It’s great to be coding again, after spending so long lost in thought and theory. This has been my longest break from programming since I started at 13. I now have a working virtual machine that supports the essential semantics of the language. The next step is a compiler. The good thing about having a long break from programming is that it made the experience of starting up again quite vivid. What was most vivid was the many ways I make programming needlessly harder for myself.

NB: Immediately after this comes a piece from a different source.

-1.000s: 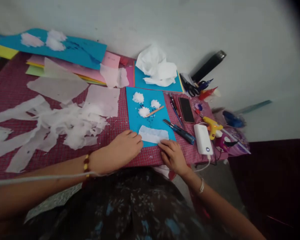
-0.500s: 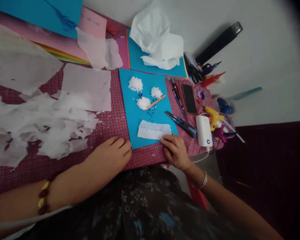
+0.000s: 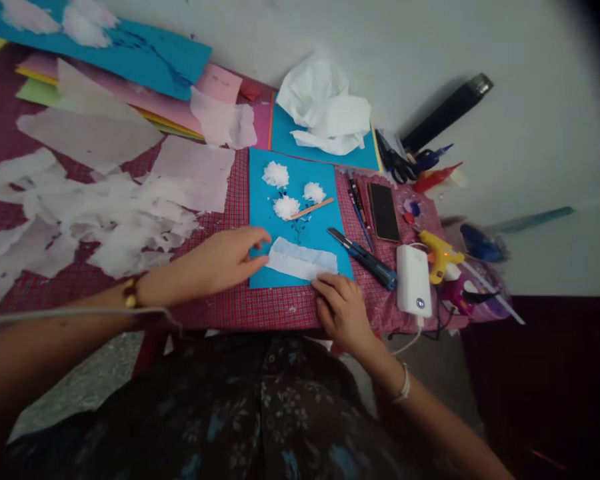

It was insane to try using Scala instead of Java. A language so complicated that few people can fully understand it, with spotty documentation, and immature buggy IDE support. How could that possibly be a win over a language like Java that I already know cold and which has state of the art tool support? I was bored to death with Java, and I was seduced by Scala’s cleverness; it’s ability to express things very succinctly, and it’s more powerful abstraction capabilities. When you think about programming in the abstract, such issues loom large. But when you actually have work to do, these idealisms pale in comparison to having trusty, well understood, well supported tools. We programmers love abstraction and elegance, but it is often a siren song leading us to disaster.
An even graver mistake I found myself making is compulsive performance optimization. I know well the evil of premature optimization. It is even central to my philosophy of programming language design — I believe that existing languages are far more complicated than they have to be because they are obsessed with letting programmers hand-optimize everything. I am building a prototype VM where performance is largely irrelevant. Yet still I repeatedly found myself optimizing: caching, interning, fast-pathing, etc. I just can’t stop myself. There is something particularly insiduous about performance. I think it is that it is so much easier to think about performance than subjective design issues. Performance is objective — you can actually quantify it, unlike most of the issues that really matter: subjective design issues with no clear cut answer, which can be almost impossible to evaluate while you are still developing. As engineers we crave the objective and quantifiable world of performance. So we focus on that even when it isn’t important. Most of the time it isn’t important. It reminds me of the joke where a drunk loses his car keys in an alley, but looks for them under the lampost because the light is better there.
Cleverness and performance are major delusions of programming. We let ourselves be seduced by them to the detriment of our code. Unfortunately these are exactly the issues driving much research and development these days. It seems everyone is working on fancy complicated techniques to exploit the performance of multicore systems. I guess that just shows how much I am out of step with the times. So be it.
Update. I apologize to all the Scala enthusiasts who were upset by this post. Scala is an awesome language. But it is new, and it is complicated, and it is way overkill for my needs. Building a VM is really more of a job for C, and Java kind of feels like C to me now: low-level and simple. The point I was trying to make was that I was seduced by the sexy advanced features of Scala even though I didn’t really need them and using it would end up slowing me down.
I also want to thank the people who have stepped in and tried to keep the discussion on a mature level. You don’t see that too often on the interwebs. It is gratifying that my last several posts have attracted some nice thoughtful discussions. Good work guys.